Lijit has been driving people to look at our content more in depth and all across our social network, unifying Mason Votes content in one search field. The committee loves Lijit because it includes their departments in the search. Writers love Lijit because they can come to one place to find all of their election content. Photographers love it because they can find all of their photos.
One of the greatest features we’ve been able to take advantage of is being able to see, in detail, what people are searching for that brings them to our site and what they search for on our site. We can convert search terms into more hits by increasing our blogging on what people are most interested in.

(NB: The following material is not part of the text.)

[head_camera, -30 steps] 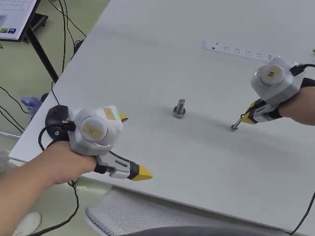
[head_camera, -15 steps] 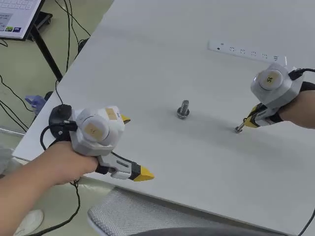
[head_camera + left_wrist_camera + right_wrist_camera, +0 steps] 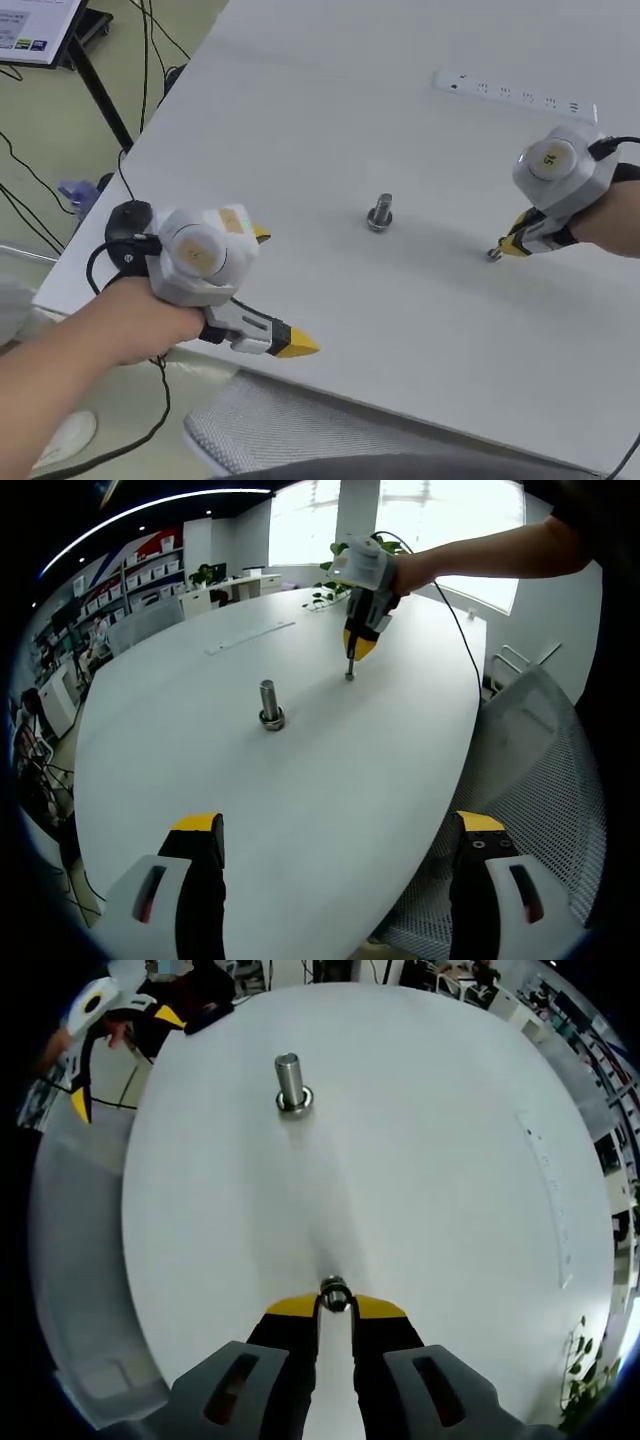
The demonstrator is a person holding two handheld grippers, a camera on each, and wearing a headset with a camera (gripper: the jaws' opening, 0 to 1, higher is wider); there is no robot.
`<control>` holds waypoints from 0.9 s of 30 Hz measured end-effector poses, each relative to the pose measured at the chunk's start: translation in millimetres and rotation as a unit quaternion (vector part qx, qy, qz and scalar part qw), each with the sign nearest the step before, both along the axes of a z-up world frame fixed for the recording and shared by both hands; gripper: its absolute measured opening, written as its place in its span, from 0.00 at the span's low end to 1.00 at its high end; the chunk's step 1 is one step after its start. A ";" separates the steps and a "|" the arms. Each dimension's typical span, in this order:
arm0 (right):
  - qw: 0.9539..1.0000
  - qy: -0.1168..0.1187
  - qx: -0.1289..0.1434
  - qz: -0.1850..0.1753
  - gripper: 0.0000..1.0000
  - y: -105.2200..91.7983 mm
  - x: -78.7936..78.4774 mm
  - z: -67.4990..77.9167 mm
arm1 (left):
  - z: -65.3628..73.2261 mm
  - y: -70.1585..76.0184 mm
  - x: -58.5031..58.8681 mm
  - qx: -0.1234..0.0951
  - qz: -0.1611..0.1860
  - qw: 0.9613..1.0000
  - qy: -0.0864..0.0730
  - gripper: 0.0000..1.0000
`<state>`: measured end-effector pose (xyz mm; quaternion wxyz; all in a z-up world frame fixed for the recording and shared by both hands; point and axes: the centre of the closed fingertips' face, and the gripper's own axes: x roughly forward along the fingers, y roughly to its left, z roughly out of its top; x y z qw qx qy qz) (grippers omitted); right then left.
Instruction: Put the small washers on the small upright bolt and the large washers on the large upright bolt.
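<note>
Step in hand: a washer seems to be going onto the small bolt (image 3: 493,255), which is standing near the tabletop's (image 3: 330,120) right edge; I'd be lowering straight and level.
Right gripper (image 3: 335,1308): pinching narrowly around that bolt's top.
Left gripper (image 3: 337,825): gaping wide over the near edge, carrying nothing.
Large bolt (image 3: 269,702): standing mid-tabletop.

On the table (image 3: 300,120), the large bolt (image 3: 379,213) stands left of the small bolt (image 3: 493,254), the power strip (image 3: 515,95) behind both.

Right gripper (image 3: 337,1310) tips hide the shaft of the small bolt (image 3: 334,1293); a screen (image 3: 35,30) at eleven o'clock is cut by the edge
</note>
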<state>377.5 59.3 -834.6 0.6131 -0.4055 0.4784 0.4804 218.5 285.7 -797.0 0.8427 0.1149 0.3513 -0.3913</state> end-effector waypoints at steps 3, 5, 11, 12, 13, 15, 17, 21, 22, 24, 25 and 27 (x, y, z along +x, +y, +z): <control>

This drives traffic to the site and means satisfied readers, because we write about what they care about.
On an even more satisfying level, I’ve sat down with some of our writers and we’ve seen their parents coming in (we can tell by the location of incoming searches and search terms) and finding all the content their kids have been creating for Mason Votes.
It doesn’t get better than that.
I’d like to publicly thank Lijit and their search service, because they’ve made Mason Votes a much better site then it ever could have been otherwise. Without Lijit, so much of our content would have likely remained unseen. Lijit is a great example of how to really use the social web to unify your content and, most relevant of all in this case, to provide educational information. Thanks!